Cue to the Russophobic hysteria in Anglo-American media about the Russia-China strategic partnership. The mortal Anglo-American fear is Mackinder/Mahan/Spykman/Kissinger/Brzezinski all rolled into one: Russia-China as peer competitor twins take over the Eurasian land mass – the Belt and Road Initiative meets the Greater Eurasia Partnership – and thus rule the planet, with the U.S. relegated to inconsequential island status, as much as the previous “Rule Britannia”.
England, France and later the Americans had prevented it when Germany aspired to do the same, controlling Eurasia side by side with Japan, from the English Channel to the Pacific. Now it’s a completely different ball game.

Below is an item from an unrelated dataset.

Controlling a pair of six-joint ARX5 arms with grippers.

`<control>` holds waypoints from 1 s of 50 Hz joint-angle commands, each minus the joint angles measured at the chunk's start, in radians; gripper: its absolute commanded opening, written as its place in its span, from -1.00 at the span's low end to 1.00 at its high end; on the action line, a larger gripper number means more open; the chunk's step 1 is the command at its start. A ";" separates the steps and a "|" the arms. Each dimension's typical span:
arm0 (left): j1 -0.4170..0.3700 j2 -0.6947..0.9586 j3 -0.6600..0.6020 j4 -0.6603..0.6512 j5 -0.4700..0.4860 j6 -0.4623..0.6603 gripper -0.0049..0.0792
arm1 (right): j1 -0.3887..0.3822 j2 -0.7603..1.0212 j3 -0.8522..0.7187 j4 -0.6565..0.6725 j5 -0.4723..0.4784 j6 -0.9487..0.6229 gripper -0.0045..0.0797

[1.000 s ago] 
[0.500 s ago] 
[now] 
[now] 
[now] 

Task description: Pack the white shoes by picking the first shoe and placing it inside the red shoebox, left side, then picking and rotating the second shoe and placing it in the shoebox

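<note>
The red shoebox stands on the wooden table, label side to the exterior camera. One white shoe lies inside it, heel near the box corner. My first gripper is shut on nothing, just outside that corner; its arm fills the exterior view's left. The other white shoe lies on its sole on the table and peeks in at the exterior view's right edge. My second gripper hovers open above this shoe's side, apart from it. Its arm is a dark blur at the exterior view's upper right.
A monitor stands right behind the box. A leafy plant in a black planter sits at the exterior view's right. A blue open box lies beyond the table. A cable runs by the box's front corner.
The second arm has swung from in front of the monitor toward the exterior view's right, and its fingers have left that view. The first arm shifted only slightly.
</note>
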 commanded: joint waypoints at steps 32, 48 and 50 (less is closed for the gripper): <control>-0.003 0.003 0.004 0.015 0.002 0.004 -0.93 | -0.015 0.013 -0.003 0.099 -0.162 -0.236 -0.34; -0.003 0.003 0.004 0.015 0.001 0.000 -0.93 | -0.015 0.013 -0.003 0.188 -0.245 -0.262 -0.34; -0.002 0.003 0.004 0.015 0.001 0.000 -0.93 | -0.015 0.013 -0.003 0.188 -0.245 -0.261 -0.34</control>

So Ukraine, with its pathetic neo-Nazi gangs, is just an – expendable – pawn in the desperate drive to stop something that is beyond anathema, from Washington’s perspective: a totally peaceful German-Russian-Chinese New Silk Road.
Russophobia, massively imprinted in the West’s DNA, never really went away. Cultivated by the Brits since Catherine the Great – and then with The Great Game. By the French since Napoleon. By the Germans because the Red Army liberated Berlin. By the Americans because Stalin forced to them the mapping of Europe – and then it went on and on and on throughout the Cold War.
We are at just the early stages of the final push by the dying Empire to attempt arresting the flow of History. They are being outsmarted, they are already outgunned by the top military power in the world, and they will be checkmated. Existentially, they are not equipped to kill the Bear – and that hurts. Cosmically.